What is being asked
Looking at the material below, work out how many of its lines hold the string "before". Give that figure alone.
+ + + +
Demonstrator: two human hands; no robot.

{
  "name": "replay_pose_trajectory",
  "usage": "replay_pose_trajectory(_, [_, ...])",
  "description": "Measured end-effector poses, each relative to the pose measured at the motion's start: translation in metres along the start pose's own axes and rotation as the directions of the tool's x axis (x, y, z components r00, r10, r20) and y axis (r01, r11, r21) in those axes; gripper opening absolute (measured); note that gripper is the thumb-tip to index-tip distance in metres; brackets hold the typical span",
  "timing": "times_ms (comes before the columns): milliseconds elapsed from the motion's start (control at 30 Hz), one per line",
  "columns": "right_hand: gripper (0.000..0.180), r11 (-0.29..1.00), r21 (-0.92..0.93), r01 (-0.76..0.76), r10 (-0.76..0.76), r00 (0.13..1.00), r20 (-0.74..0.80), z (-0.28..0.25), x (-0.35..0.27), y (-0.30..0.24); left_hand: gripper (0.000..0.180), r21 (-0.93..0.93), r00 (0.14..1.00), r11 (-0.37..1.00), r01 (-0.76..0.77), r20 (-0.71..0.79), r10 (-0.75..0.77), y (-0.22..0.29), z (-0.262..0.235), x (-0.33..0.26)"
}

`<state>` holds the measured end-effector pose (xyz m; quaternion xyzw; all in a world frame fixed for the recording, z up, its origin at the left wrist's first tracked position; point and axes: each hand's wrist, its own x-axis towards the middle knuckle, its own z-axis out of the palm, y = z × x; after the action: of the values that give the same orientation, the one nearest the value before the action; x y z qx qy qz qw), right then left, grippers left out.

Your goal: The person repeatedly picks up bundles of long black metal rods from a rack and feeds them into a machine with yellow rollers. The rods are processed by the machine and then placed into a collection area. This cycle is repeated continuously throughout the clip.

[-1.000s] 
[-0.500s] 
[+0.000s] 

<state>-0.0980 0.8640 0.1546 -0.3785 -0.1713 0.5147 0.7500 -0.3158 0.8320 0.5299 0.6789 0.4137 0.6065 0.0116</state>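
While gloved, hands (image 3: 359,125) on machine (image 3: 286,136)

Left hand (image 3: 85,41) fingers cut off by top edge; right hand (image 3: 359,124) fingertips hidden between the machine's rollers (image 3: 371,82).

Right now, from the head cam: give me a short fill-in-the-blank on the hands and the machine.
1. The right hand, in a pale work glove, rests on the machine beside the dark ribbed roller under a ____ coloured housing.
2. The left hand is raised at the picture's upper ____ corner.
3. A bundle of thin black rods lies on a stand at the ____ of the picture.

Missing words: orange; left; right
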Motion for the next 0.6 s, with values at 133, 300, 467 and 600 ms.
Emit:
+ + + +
Task result
2